• [Required work]: Go through the records and copy each line where the string "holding" occurs.

(Stored data entries)
***

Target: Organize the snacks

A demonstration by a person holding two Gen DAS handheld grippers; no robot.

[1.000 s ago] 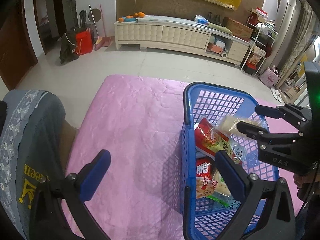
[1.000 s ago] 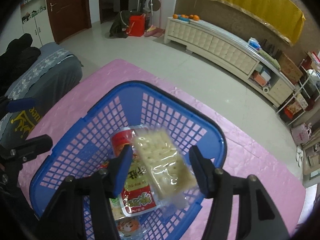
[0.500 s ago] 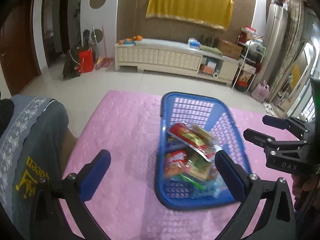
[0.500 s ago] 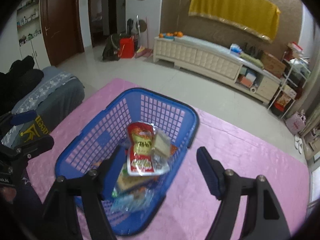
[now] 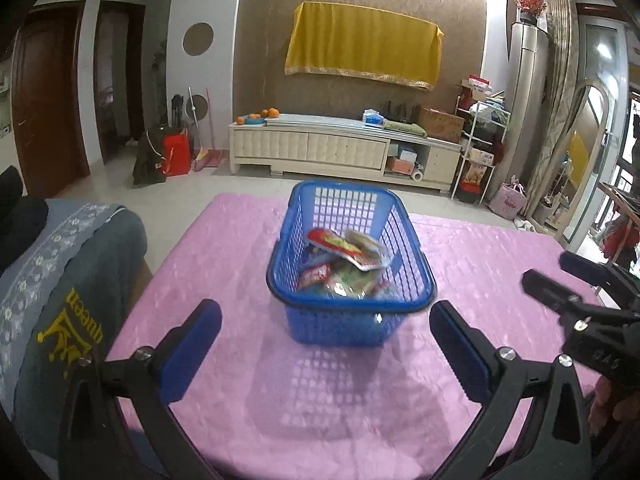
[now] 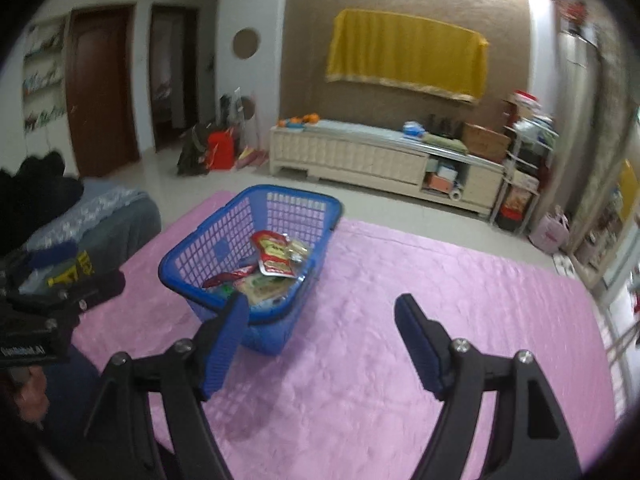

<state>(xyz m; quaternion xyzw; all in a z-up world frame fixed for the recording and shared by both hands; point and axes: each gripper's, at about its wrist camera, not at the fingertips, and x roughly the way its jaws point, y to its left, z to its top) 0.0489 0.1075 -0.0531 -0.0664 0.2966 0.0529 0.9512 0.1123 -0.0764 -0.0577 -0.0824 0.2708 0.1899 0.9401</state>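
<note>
1. Whereas a second ago the right gripper [image 6: 320, 320] hung directly over the basket with a cracker packet between its fingers, both grippers now sit pulled back at the bottom of their frames, and the whole blue basket [image 5: 352, 312] shows ahead of them.
2. Nearest the lens in the left wrist view, the left gripper [image 5: 326, 322] has its blue-padded fingers spread wide with nothing between them.
3. The right gripper is likewise parted and empty; its left finger [image 6: 226, 344] overlaps the basket's near corner in the right wrist view, though whether it touches I cannot tell.
4. In the left wrist view the right gripper's black frame also shows at the right edge, beside the basket and apart from it.
5. The basket stands upright on the pink tablecloth [image 5: 280, 380], at frame centre in the left view; its long axis runs away from the camera toward the far wall.
6. Snack packets [image 5: 344, 264] lie piled inside, a red packet [image 6: 274, 258] on top, tilted.
7. At lower left a grey cloth with yellow lettering [image 5: 68, 320] lies beside the table.
8. Farther off, a cream cabinet [image 5: 328, 152] spans mid-frame, with a yellow cloth [image 5: 362, 52] hanging on the wall above.
</note>
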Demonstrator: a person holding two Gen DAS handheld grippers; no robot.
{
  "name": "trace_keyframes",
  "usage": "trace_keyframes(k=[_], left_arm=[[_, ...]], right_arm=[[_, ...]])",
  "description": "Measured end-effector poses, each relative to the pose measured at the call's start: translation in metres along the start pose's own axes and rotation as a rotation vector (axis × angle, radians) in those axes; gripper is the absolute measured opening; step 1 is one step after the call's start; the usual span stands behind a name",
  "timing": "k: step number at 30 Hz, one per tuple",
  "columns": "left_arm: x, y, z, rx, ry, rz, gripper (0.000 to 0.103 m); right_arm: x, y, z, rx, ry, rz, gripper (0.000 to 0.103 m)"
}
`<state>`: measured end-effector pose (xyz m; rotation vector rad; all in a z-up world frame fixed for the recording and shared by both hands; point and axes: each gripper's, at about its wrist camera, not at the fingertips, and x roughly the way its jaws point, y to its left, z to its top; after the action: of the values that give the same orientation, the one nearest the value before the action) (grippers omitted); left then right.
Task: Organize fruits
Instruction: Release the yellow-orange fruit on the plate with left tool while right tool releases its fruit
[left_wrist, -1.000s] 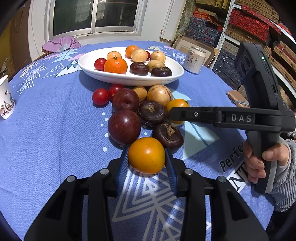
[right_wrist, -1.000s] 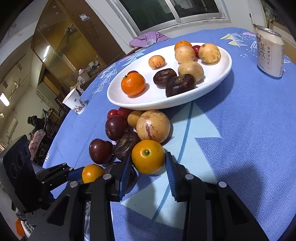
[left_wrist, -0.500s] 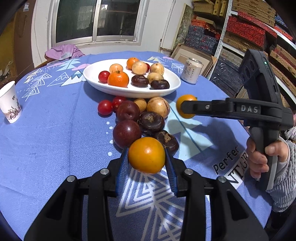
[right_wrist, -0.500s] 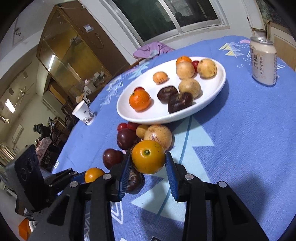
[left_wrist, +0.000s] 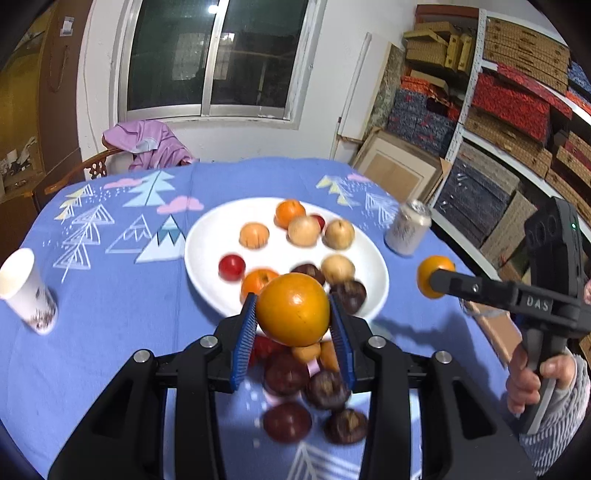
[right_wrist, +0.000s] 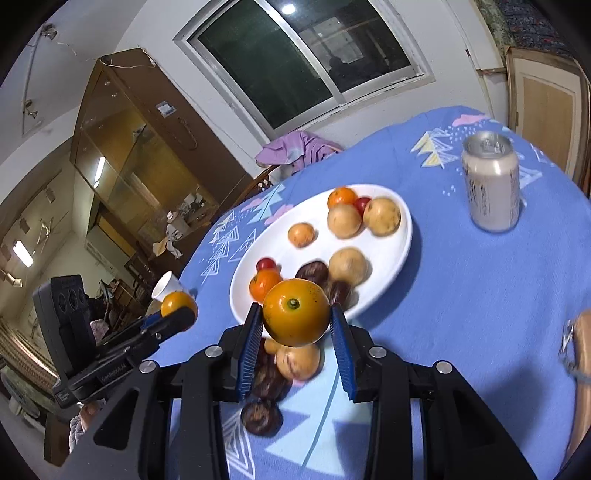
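**Two oranges aloft, plate just ahead**

Each orange sat clamped between blue pads — the left orange (left_wrist: 293, 308) in the left claw (left_wrist: 293, 325), the right orange (right_wrist: 296, 312) in the right claw (right_wrist: 297, 332), both clear of the desk (left_wrist: 122, 295). The white plate (left_wrist: 201, 243) lay straight ahead and below both claws; the left seemed nearer its rim, though motion blur left that uncertain. Loose fruit stayed piled beneath.

A soft, matt blue tablecloth (left_wrist: 110, 314) is covering the table, and a glossy white plate (left_wrist: 207, 254) is sitting on it. The metal can (right_wrist: 489, 184) is showing a dull sheen, while ribbed blue pads (left_wrist: 243, 341) are lining matt black plastic fingers (left_wrist: 192, 398).
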<state>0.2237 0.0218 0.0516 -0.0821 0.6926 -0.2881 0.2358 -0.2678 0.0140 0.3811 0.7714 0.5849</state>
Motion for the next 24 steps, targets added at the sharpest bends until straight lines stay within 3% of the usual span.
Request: trace_keyframes(k=[10, 21, 24], left_arm=[[0.082, 0.036, 0.048, -0.084, 0.026, 0.096, 0.038], [0.131, 0.064, 0.05, -0.162, 0.073, 0.049, 0.039], [0.128, 0.069, 0.049, -0.181, 0.054, 0.044, 0.068]], right_arm=[[0.078, 0.018, 0.032, -0.041, 0.054, -0.036, 0.038], [0.131, 0.021, 0.041, -0.116, 0.084, -0.125, 0.038], [0.13, 0.016, 0.043, -0.115, 0.07, -0.146, 0.044]])
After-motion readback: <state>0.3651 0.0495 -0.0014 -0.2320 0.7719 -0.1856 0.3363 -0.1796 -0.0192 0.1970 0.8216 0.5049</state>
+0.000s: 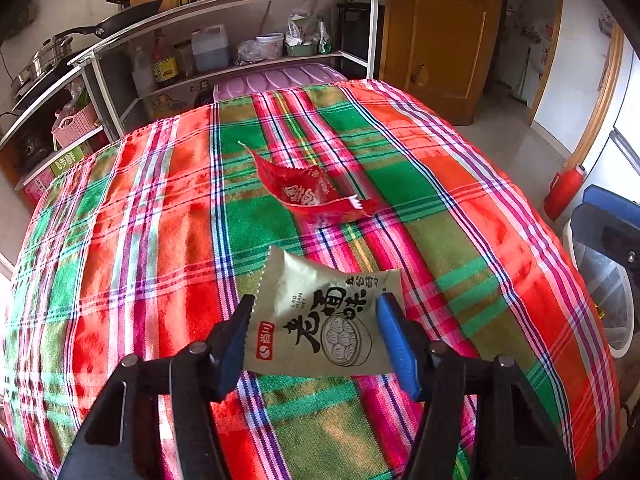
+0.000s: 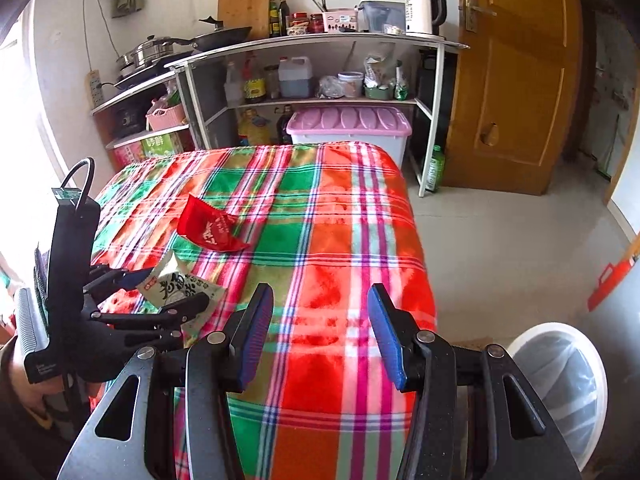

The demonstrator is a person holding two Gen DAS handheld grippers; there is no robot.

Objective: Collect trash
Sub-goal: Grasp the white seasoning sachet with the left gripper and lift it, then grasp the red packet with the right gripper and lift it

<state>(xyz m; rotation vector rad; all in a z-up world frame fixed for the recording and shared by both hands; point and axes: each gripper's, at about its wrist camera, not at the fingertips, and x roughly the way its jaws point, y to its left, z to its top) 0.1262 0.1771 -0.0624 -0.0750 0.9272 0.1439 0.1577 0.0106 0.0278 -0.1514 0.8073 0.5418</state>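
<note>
left jaws around the beige wrapper, right jaws empty

your left gripper (image 1: 316,340) sits low over the plaid-covered surface (image 1: 140,240) with the beige snack wrapper (image 1: 320,320) between its jaws. the pads meet the wrapper's two side edges, and its far corner tips up off the cloth, so you are grasping it across its width. from the right wrist view the same wrapper (image 2: 180,286) shows pinched in that gripper near the surface's left edge.

your right gripper (image 2: 320,332) hangs over the near right part of the cloth with its jaws spread apart and nothing between them.

the red wrapper (image 1: 312,192) lies crumpled on the cloth farther along, past the beige one and well apart from both grippers.

the white bin (image 2: 560,384) with a clear liner stands on the floor just beside the surface, to the right of your right gripper.
</note>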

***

• [Exercise result]:
A demonstration by a person holding two Gen DAS handheld grippers; no robot.
Demonstrator: a person holding two Gen DAS handheld grippers; no robot.
The demonstrator is a person holding two Gen DAS handheld grippers; there is no robot.

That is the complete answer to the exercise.